■ Task instructions
Restate word for word the lines of the data below, from the first through the one that has "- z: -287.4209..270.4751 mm".

■ Data segment
+-------+
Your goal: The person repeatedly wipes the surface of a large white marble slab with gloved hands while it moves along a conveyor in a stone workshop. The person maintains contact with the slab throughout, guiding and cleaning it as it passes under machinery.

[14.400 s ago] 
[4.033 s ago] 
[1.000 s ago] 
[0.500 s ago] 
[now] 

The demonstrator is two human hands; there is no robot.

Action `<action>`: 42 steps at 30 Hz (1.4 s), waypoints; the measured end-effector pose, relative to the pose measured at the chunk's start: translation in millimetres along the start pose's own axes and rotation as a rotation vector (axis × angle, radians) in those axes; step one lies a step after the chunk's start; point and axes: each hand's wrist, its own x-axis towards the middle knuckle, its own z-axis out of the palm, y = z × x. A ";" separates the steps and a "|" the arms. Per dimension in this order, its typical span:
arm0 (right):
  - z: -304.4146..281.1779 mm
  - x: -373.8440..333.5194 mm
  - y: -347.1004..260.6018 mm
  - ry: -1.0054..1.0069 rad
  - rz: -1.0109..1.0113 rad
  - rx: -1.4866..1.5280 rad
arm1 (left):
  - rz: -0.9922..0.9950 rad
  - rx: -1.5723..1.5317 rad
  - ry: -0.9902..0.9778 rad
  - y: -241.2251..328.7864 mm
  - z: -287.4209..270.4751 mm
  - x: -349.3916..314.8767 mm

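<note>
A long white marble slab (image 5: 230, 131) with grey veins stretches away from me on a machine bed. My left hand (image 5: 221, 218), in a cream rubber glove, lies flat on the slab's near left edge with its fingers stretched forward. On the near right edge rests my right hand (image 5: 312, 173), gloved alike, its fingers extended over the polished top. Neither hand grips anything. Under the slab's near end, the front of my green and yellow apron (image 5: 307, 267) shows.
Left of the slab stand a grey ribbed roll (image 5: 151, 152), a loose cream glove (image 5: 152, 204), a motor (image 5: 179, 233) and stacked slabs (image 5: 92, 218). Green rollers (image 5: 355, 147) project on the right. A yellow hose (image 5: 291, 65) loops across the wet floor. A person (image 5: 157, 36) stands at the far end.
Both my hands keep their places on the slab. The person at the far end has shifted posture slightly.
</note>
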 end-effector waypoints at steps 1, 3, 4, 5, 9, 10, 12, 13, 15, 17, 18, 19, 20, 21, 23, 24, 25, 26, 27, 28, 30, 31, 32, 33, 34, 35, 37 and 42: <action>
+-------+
■ Exercise answer
Your goal: The person repeatedly wipes the surface of a large white marble slab with gloved hands while it moves along a conveyor in a stone workshop. The person maintains contact with the slab throughout, guiding and cleaning it as it passes under machinery.

[14.400 s ago] 
[4.033 s ago] 
[1.000 s ago] 
[0.500 s ago] 
[now] 

The demonstrator is two human hands; there is no robot.

Action `<action>`: 42 steps at 30 Hz (1.4 s), waypoints; the measured end-effector pose, relative to the pose measured at the chunk's start: translation in millimetres along the start pose's own axes and rotation as a rotation vector (axis × angle, radians) in those axes; step one lies a step after the chunk's start; point and axes: each hand's wrist, its own x-axis towards the middle knuckle, its own z-axis out of the palm, y = z × x. A ";" separates the steps and a "|" the arms. Per dimension in this order, its typical span:
arm0 (right):
  - z: -304.4146..281.1779 mm
  - x: -373.8440..333.5194 mm
  - y: -347.1004..260.6018 mm
  - ry: -1.0054..1.0069 rad
  - rz: -1.0109..1.0113 rad
  - rx: -1.4866..1.5280 rad
arm1 (left):
  - rz: -0.9922..0.9950 rad
  - rx: -1.5723..1.5317 rad
  - ry: -0.9902..0.9778 rad
  - y: -241.2251..328.7864 mm
  - z: -287.4209..270.4751 mm

Nothing else remains for this exercise.